Transcribe the data exactly, stopping after the "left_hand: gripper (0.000" line.

|---|

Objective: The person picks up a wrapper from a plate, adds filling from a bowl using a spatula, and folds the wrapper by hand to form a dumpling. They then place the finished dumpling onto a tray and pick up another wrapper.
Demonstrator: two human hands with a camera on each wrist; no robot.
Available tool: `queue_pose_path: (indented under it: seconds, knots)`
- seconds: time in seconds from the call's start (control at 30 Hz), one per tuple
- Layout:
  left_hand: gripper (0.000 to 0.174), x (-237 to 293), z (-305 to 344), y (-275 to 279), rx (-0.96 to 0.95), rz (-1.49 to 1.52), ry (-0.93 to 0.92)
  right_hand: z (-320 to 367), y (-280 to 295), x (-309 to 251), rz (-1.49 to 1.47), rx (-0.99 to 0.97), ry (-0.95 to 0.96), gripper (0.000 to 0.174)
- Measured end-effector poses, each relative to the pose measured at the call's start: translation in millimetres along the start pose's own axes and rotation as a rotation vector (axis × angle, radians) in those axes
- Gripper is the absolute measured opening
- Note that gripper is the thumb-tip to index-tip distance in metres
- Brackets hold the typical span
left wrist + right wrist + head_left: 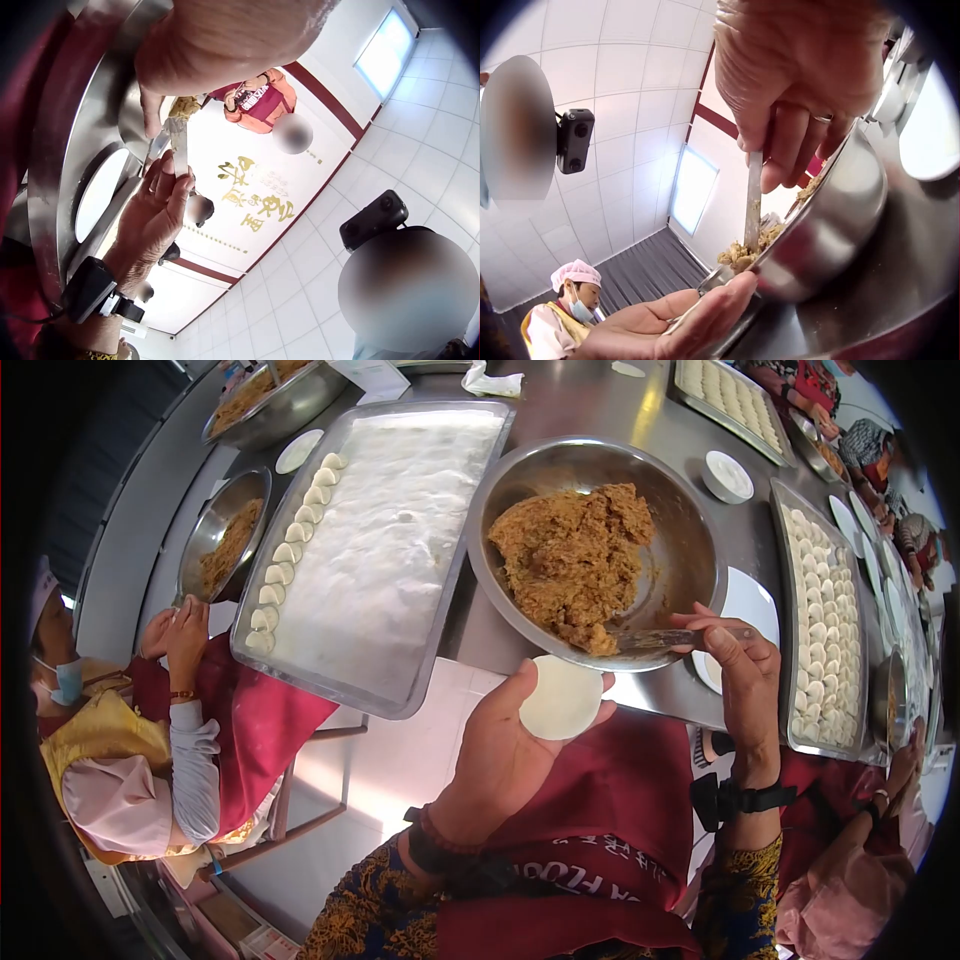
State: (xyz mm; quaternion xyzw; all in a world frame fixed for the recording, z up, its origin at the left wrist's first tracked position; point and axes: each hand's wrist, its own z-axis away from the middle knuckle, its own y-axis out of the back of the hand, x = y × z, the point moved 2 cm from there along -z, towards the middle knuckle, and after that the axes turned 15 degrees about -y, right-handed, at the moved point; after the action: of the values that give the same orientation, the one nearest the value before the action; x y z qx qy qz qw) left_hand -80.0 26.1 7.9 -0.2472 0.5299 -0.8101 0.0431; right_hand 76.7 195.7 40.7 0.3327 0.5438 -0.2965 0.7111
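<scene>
A round pale dough wrapper [561,698] lies across the fingers of my left hand [500,745], whose thumb rests at its edge, just below a steel bowl [705,550]. My right hand [740,665] pinches a flat spatula [655,640] at the bowl's near rim. Brown minced filling [575,555] fills part of the bowl, and a lump of filling [739,253] clings to the spatula's tip in the right wrist view. There the left palm [645,326] faces up below the tip. In the left wrist view, the right hand [154,217] holds the spatula [178,142].
A floured tray [400,560] with one row of dumplings stands left of the bowl; a fuller tray [785,620] stands to the right. A small white bowl [728,476] sits behind. People work on both sides, one with a yellow garment [120,735] at left.
</scene>
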Motion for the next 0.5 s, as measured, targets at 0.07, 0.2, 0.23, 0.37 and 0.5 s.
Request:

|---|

• _RESULT OF THE TASK_
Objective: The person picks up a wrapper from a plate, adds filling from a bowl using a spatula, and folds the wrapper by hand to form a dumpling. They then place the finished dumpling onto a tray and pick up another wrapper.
Demonstrator: two human hands with a camera on each wrist; no robot.
Available tool: `queue_pose_path: (indented under it: seconds, knots)`
- seconds: time in seconds from the call's start (control at 30 Hz), one per tuple
- Layout:
  left_hand: gripper (0.000 to 0.174), x (-237 to 293), z (-305 to 344), y (-275 to 279), rx (-0.96 to 0.95), rz (-1.49 to 1.52), ry (-0.93 to 0.92)

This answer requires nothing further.